The Guardians of the Light MITRA by Sri Aurobindo
If the purity, infinity, strong royalty of Varuna are the grand framework and majestic substance of the divine being, Mitra is its beauty and perfection. To be infinite, pure, a king over oneself and a master-soul must be the nature of the divine man because so he shares in the nature of God. But the Vedic ideal is not satisfied simply with a large, unfulfilled plan of the divine image. There must be noble and rich contents in this vast continent; the many-roomed tenement of our being contained in Varuna has to be ordered by Mitra in the right harmony of its utility and its equipment.

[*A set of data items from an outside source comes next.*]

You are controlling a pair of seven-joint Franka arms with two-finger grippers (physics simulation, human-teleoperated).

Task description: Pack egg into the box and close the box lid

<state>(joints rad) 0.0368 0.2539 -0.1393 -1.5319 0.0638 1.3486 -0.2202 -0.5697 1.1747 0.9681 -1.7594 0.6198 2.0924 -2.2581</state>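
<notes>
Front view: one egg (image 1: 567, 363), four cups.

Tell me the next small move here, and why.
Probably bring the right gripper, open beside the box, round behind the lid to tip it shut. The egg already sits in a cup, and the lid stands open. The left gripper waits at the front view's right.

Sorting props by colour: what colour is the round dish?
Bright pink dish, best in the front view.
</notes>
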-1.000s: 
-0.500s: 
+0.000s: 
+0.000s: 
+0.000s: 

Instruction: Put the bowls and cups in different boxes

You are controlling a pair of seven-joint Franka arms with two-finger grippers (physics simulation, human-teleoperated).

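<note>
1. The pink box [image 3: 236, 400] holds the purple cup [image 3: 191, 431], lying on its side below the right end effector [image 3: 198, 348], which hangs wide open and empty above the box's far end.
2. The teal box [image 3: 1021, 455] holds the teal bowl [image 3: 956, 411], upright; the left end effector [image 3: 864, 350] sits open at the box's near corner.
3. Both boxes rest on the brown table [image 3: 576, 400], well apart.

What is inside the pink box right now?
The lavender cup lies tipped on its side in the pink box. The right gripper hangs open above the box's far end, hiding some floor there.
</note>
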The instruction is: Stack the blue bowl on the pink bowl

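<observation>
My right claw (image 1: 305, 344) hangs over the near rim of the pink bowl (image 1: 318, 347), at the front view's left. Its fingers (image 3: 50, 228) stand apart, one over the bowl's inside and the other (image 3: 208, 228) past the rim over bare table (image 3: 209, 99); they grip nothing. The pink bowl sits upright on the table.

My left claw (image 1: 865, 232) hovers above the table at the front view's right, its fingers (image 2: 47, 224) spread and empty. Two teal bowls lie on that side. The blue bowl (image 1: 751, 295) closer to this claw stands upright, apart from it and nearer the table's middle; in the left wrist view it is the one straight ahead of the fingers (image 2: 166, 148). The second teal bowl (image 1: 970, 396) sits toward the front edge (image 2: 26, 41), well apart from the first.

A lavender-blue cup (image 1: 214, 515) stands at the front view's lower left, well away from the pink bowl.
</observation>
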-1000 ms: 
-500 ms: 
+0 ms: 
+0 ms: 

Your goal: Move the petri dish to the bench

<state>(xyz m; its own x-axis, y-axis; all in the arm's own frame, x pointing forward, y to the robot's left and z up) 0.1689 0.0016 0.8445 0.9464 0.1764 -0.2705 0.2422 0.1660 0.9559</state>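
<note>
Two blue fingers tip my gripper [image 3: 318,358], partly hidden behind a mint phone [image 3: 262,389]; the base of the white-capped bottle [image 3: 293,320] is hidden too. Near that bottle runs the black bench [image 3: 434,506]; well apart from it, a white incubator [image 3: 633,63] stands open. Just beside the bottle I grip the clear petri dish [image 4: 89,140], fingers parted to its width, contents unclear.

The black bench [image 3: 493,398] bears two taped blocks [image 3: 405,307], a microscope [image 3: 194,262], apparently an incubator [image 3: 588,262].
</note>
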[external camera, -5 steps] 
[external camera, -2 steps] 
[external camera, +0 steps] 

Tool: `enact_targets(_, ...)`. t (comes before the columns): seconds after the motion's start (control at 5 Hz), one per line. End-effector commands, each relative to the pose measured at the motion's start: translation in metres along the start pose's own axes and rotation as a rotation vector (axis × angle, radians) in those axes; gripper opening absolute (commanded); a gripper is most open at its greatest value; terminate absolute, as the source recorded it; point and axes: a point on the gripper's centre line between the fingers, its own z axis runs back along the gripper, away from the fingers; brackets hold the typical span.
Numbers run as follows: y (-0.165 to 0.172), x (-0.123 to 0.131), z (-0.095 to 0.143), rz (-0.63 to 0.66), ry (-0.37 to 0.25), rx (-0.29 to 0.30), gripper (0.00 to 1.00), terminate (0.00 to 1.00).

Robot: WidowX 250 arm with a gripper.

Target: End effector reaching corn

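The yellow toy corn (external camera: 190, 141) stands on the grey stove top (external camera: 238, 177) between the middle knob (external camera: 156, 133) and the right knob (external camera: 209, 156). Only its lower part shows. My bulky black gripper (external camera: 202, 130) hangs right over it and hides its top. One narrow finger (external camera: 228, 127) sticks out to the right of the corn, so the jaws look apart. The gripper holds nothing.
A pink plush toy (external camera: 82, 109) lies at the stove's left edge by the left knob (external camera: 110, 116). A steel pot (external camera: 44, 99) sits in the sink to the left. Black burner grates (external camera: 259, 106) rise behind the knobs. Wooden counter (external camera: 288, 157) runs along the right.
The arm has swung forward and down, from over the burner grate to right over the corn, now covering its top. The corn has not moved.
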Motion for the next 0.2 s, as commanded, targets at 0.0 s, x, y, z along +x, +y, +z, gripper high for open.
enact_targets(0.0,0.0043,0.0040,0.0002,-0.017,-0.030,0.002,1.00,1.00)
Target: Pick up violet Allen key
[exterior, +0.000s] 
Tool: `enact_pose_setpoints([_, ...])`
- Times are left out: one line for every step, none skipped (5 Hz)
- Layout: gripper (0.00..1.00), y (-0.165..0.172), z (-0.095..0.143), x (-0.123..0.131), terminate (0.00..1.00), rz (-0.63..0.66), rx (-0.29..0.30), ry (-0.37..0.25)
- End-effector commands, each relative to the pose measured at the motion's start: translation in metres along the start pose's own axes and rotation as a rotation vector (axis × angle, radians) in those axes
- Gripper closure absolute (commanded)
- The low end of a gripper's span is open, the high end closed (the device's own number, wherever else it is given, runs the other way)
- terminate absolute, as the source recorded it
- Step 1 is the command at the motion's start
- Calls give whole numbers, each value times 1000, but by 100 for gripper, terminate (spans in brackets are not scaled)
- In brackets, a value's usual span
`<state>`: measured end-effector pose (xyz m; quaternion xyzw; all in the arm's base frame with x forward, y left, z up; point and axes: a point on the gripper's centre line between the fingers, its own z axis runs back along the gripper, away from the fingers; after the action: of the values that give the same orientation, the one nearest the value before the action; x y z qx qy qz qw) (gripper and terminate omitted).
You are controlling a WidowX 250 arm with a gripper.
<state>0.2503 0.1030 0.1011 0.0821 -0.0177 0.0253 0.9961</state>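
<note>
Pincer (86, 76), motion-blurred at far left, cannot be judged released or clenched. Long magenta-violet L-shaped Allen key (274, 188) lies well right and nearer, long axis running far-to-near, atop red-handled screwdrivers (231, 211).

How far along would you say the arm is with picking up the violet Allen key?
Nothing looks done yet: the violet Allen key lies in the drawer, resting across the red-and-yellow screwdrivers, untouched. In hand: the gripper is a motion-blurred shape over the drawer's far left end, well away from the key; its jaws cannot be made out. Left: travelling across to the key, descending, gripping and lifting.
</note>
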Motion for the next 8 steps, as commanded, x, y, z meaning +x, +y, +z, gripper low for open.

For the godhead is a plenitude as well as an infinity; Varuna is an ocean no less than an ethereal heaven. Pure and subtle as the ether, his strong substance is yet no serene void or easy vague of inactive peace, but rather we have seen in it a surging march of thought and action; he has been described to us as a nodus in which all wisdom is upgathered and a hill upon which the original, unfallen workings of the gods are supported. King Varuna is one who sleeps not, but is awake and mighty forever, eternally an effective force and worker for the Truth and the Right. Still he acts as the guardian of the Truth rather than constitutes it, or constitutes rather through the action of other god- heads who avail themselves of his wideness and surging force. He keeps, drives even the shining herds, but does not assemble them in the pastures, an upholder of our powers and remover of obstacles and enemies much more than a builder of our parts.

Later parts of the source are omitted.